Practice Lab
Poetics of Movement
with Cai Glover
when
March 27, 2026
at 1:00-3:00pm ET
where
The Railpath Arts Centre
35 Golden Ave, Toronto, ON M6R 2J4
accessibility
The Railpath Arts Center has an accessible entrance and the studios and washrooms are accessible to wheelchair and mobility device users. The closest public transportation are the 506 and 505 streetcars, with stops at Dundas West & Sorauren Ave or Howard Park.
There will be 2 ASL Interpreters at the session.

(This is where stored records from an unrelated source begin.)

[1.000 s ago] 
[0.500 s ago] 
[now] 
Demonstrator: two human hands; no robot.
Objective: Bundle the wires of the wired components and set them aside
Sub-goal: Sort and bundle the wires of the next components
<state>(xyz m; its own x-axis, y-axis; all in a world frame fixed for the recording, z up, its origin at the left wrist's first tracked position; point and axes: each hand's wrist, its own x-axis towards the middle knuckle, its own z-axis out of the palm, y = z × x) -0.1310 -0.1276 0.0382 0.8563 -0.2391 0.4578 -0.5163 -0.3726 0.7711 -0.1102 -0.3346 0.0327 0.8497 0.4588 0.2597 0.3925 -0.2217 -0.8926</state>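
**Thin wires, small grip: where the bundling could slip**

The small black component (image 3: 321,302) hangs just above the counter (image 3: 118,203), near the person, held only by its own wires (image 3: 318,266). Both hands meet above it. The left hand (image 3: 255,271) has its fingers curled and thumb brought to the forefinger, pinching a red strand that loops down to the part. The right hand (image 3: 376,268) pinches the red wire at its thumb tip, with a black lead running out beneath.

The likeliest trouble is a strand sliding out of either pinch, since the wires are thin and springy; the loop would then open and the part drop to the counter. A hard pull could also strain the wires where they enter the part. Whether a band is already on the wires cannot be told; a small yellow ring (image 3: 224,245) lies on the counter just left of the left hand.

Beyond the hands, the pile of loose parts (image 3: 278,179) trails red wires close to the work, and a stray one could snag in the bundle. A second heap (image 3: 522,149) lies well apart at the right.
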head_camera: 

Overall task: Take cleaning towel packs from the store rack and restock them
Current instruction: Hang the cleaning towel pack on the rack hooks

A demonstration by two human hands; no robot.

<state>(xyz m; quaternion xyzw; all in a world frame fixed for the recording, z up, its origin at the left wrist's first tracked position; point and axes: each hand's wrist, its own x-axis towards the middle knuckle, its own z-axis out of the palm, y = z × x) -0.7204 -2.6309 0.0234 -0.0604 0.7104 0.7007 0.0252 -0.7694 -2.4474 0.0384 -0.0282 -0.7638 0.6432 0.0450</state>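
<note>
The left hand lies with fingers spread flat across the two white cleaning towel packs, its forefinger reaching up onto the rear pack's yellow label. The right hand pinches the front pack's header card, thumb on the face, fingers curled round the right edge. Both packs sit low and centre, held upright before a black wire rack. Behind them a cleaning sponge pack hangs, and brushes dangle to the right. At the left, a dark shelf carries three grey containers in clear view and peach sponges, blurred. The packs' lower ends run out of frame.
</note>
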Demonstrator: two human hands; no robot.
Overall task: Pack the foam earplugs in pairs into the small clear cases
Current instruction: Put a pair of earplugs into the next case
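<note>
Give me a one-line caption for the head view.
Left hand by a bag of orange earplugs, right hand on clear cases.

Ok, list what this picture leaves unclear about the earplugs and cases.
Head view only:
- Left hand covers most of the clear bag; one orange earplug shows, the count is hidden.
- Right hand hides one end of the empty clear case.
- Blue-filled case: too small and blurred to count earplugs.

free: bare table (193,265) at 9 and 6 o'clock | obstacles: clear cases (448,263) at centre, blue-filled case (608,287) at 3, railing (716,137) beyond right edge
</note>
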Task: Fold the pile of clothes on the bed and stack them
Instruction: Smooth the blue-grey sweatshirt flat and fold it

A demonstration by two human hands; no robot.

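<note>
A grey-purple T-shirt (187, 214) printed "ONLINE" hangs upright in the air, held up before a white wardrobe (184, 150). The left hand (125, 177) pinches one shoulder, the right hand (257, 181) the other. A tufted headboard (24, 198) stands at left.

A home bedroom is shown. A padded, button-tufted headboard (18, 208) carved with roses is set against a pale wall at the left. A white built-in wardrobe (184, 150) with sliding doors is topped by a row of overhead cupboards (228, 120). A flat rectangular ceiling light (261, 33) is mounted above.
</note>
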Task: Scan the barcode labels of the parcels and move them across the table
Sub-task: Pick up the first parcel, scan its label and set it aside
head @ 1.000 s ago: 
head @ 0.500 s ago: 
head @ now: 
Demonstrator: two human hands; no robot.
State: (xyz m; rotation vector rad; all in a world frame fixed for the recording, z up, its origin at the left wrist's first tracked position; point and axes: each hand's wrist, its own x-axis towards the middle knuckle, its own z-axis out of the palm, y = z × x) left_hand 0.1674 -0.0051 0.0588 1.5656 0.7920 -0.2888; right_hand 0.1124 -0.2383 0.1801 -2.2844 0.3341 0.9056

If there is anything we can do to help someone access this space, please email us at info@tolovein.com.
about the session
This all-levels session will explore transposing of language into movement. How does the body express specific meanings of language? Is there something more that is captured when the body engages in motion that can’t be grasped by the literal? This session doesn’t focus on dance techniques but rather, focuses on the individual's emotional experiences to bring meaning to the movement we create. We will be using some ASL (American Sign Language) to get more fully and directly into the body by exploring a gestural and spatial language. Here the body discovers its vast network of communicative powers in a non-verbal form, abstracted by poetry and enhanced by meaning.
about the artist
Cai Glover is a Montreal-based dance artist, choreographer, and artistic director whose work foregrounds the poetics of movement, language, and embodied identity. He has been developing his creative practice for over 25 years, and for more than a decade worked as a performer, interpreter, and choreographer with Cas Public, contributing to multiple company creations before expanding his independent practice.
As the founder and artistic force behind A Fichu Turning, Glover explores how language and gesture might be transformed into an embodied movement vocabulary, using the dancing body to probe questions of meaning, perception, and social dynamics. His work investigates the politics of disability, Deaf culture, and sensory experience as sources of artistic poetics and identity.
As a Deaf artist, hearing differently has shaped both his creative approach and aesthetic voice, giving rise to performances and research that unsettle conventional sensory hierarchies in dance. Over his career, he has worked with a wide range of collaborators and continues to present choreographic work that invites audiences into movement practices at the intersection of expression and inclusion.